The battery cells are connected to each other by bending the end of the battery cell having the connection hole 13 opened at the end of each electrode terminal to form a bent surface 12a, and the end face provided with the electrode terminal is substantially the same. The electrode terminals of the adjacent battery cells are fastened using the fixture FS in a state where they are arranged in a plane. Thereby, without using another member like a bus bar, the electrode terminals of adjacent battery cells can be brought into direct contact with each other to be electrically connected. In addition, a series of production steps up to fixing can be automated or semi-automated, and the production of the battery pack can be made efficient.
(Embodiment 2)

  On the other hand, it is not restricted to this, The structure which inserts the fixing tool FS in a horizontal direction with a battery cell end surface is also employable. As a battery pack according to Embodiment 2, an example of such a battery pack will be described with reference to FIGS. In these drawings, FIG. 23 is a perspective view showing a state in which the battery cells 10B are connected to each other, and FIG. 24 is a side view. In the battery pack shown in these drawings, the battery cells 10B shown in FIG. 24 are stacked, and the electrode terminals 12C of the battery cells 10B are fixed with rivets. In the battery cell 10B, similarly to the battery cell 10 shown in FIG. 4 and the like, the positive electrode terminal 12C and the negative electrode terminal 12C are protruded from the upper end surface at a symmetrical position. However, the electrode terminal 12C is bent so that the bent surface 12c at the end of the electrode terminal 12C is not parallel to the end surface of the battery cell 10B but is substantially vertical. Specifically, with each electrode terminal 12C being bent at two positions, the electrode terminal 12C is bent so as to protrude obliquely from the end face of the battery cell 10B by the first bending. At this time, each electrode terminal 12C is protruded in the opposite oblique direction. Further, the bent surface 12c is bent in a substantially vertical posture with respect to the end surface of the battery cell 10B by the second bending. At this time, the folding surface 12c is set to be substantially flush with the side surface of the battery cell 10B. Thereby, when battery cell 10B is laminated | stacked, the folding surface 12c of the positive electrode and negative electrode of adjacent battery cell 10B can be contact | abutted.

The battery cell 10B is manufactured with the electrode terminal 12C protruding in a plate shape. After the battery cell 10B is manufactured, the electrode terminal 12C is bent and bent at two locations so as to extend in opposite oblique directions. Is done.

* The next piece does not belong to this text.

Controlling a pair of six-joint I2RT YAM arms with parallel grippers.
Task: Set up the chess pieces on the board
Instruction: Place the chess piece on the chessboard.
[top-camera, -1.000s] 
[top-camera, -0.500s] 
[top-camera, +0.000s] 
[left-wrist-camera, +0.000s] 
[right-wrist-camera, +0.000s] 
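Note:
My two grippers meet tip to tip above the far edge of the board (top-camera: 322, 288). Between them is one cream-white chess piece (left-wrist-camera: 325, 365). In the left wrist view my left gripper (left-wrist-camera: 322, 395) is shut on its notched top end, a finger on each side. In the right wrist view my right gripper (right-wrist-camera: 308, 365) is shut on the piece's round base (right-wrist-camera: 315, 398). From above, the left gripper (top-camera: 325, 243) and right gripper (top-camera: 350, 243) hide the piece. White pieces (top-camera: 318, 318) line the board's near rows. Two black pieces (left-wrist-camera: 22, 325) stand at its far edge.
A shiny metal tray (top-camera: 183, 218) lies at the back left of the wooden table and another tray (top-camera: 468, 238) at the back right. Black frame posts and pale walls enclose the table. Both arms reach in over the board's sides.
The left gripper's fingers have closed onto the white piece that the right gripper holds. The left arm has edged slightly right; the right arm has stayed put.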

The battery cells 10B are sequentially stacked, and the connection holes 13C are riveted and fixed. Riveting is done automatically by a riveting machine.
(Embodiment 3)

  In the above example, the fixing tool is configured with rivets, but the fixing tool is not limited to this, and may be configured with other configurations such as bolts and nuts. As a third embodiment, an example in which a bent surface 12a bent in an L shape is fixed with a bolt 52 and a nut 53 will be described with reference to FIGS. In these drawings, FIG. 25 is a perspective view of the battery pack 500, and FIG. 26 is a side view. The battery pack 500 shown in these drawings can use the same structure as that of FIG. 1 described above for the structure of battery cells, separators, end plates, etc., and detailed description thereof will be omitted. As the fixture FS, a bolt 52 and a nut 53 are used. The bolt 52 is inserted into the connecting hole 13 from the upper surface side of the folding surface 12a, and the nut 53 is disposed on the lower side and screwed together. The nut 53 uses a square nut such as a square nut or a hexagon nut to facilitate screwing. It is possible to release the fixed state of the battery cells once connected by screwing and disassemble them again. On the other hand, a mechanism for holding the nut 53 on the lower side of the folding surface 12a is required at the time of screwing, and workability is deteriorated.

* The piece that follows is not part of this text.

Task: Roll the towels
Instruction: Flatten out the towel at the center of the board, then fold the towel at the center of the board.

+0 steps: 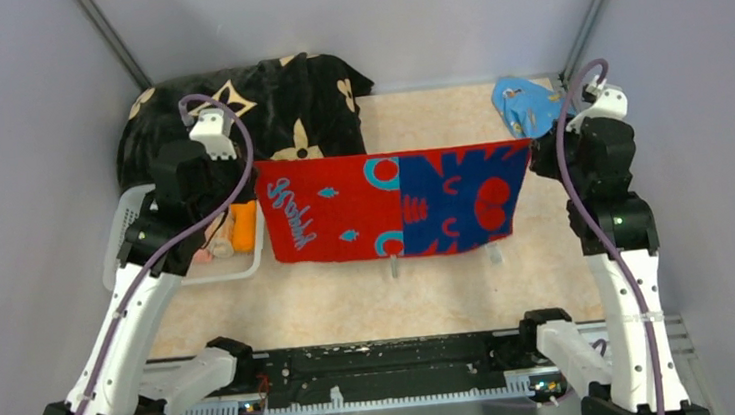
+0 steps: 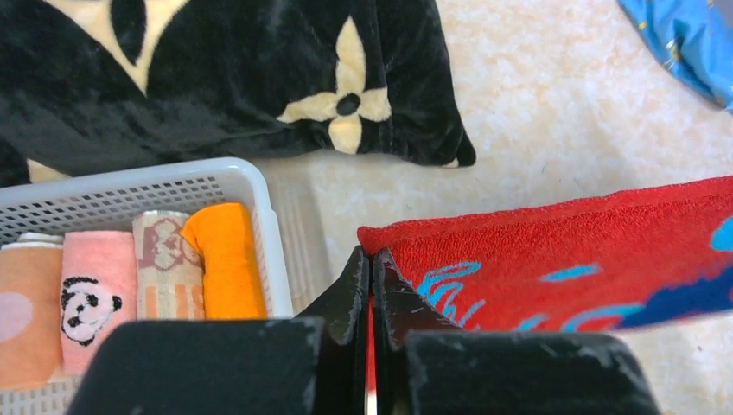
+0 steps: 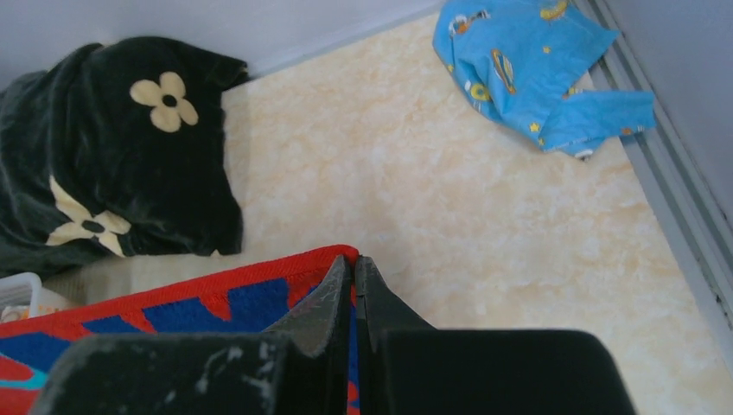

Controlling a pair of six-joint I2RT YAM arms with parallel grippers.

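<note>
A red-and-teal printed towel (image 1: 393,205), its right half blue and red, hangs stretched in the air between my two grippers, above the table's middle. My left gripper (image 1: 252,169) is shut on its left top corner (image 2: 373,239). My right gripper (image 1: 531,151) is shut on its right top corner (image 3: 350,253). Rolled towels stand in a white basket (image 2: 130,177): an orange roll (image 2: 226,259), a beige patterned roll (image 2: 164,264), a pink panda roll (image 2: 91,294) and a peach roll (image 2: 26,303). In the top view the basket (image 1: 125,214) is mostly behind my left arm.
A large black plush blanket with beige flowers (image 1: 264,101) lies at the back left, just behind the basket. A light blue printed cloth (image 1: 527,103) lies in the back right corner, also in the right wrist view (image 3: 536,65). Grey walls enclose the table.
</note>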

  Therefore, this problem can be solved by using a fixture that does not use a nut. For example, as shown in FIG. 27, FIG. 28, and FIG. 29, a burring portion 13D having a thread groove is provided by burring the connecting hole of the lower curved surface 12a of the electrode terminal 12D of the battery cell 10C. In these drawings, FIG. 27 is a perspective view of the battery pack 600, FIG. 28 is a side view, and FIG. 29 is a perspective view of the battery cell 10C. Thereby, the battery cell 10C can be reliably electrically connected by screwing without preparing a separate nut. Since burring is relatively easy, a fixture can be realized easily and inexpensively. The burring portion 13D is preferably provided on the aluminum electrode terminal 12D. This is because it is softer and easier to process than copper.

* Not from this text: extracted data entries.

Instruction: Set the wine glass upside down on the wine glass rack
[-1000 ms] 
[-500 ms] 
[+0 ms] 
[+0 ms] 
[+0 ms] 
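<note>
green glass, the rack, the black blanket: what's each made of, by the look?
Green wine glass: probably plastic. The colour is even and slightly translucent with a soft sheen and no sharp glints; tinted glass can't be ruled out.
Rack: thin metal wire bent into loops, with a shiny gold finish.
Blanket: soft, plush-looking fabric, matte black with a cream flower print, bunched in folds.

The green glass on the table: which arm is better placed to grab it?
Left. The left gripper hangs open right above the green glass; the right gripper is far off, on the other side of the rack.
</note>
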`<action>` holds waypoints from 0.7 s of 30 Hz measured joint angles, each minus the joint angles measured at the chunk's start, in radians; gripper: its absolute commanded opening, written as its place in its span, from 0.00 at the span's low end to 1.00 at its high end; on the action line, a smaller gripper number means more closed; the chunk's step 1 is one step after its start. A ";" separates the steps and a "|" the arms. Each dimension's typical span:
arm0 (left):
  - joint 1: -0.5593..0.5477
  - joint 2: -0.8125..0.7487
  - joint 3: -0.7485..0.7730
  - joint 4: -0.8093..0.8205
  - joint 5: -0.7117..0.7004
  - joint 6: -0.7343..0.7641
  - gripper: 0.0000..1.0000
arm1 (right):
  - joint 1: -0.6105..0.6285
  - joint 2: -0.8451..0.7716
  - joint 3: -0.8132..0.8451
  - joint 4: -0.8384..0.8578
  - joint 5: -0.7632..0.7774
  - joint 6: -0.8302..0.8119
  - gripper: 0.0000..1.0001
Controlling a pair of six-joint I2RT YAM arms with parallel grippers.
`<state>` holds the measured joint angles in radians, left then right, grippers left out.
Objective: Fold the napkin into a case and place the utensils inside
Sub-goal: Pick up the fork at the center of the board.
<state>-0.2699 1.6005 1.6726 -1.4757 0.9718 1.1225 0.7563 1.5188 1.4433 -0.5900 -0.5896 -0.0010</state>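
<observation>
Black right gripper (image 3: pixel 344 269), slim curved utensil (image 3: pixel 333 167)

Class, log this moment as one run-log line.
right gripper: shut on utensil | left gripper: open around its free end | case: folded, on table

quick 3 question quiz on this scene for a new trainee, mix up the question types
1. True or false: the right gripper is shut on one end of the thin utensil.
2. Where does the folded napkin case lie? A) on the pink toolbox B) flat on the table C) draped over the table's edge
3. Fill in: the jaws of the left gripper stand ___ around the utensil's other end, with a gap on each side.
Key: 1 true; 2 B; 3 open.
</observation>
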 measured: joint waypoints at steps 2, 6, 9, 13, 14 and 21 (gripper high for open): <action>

Further, as shown in FIGS. 30 to 32, a nut portion 13E is provided to which a nut is fixed so that the connection hole of the folding surface 12a of the lower electrode terminal 12E of the battery cell 10D constituting the battery pack 700 is aligned with the opening. May be. This configuration has the advantage of being stronger in strength than the method using the burring portion. For fixing the nut, a method of fixing the nut to the bent surface 12a by welding or bonding, a method of using a press nut, or the like can be used.
(Embodiment 4)

  In the above example, a case has been described in which a fixing tool is separately prepared for each folding surface 12a and fastened. In this method, it is necessary to position the fixing tool for each folding surface 12a, and there is a problem that it takes time and effort. Therefore, in order to save such work, a plurality of fixtures can be integrated. This example will be described with reference to FIGS. In these drawings, FIG. 33 is an exploded perspective view of the battery pack 800, FIG. 34 is a plan view of the exploded view, and FIG. 35 is a side view of the exploded view. The battery pack 800 shown in this example uses a plurality of nut fixing tools 54 in which a plurality of nuts are fixed in advance at predetermined intervals. Specifically, a plurality of nut protrusions that are insert-molded nuts and an insulating member that fixes the nut protrusions at regular intervals so that the nut protrusions are spaced apart at regular intervals and held in a predetermined posture. Molding. The nut protruding portion is formed in a size that can be inserted into the lower surface of the folded curved surface 12a bent in an L-shaped cross section. In the example of FIG. 33, in order to stack nine battery cells and connect them in series, a plurality of identical nut fixtures 54 having four nut protrusions are arranged on each side surface, and each nut protrusion has a cross-section L The electrode terminals 12 are positioned so as to be inserted in a U-shaped cross section formed by overlapping, and bolts 52 are respectively screwed into the nuts embedded in the nut protrusions. Thereby, the operation | work which positions a nut to each connection hole can be performed collectively, and workability | operativity can be improved.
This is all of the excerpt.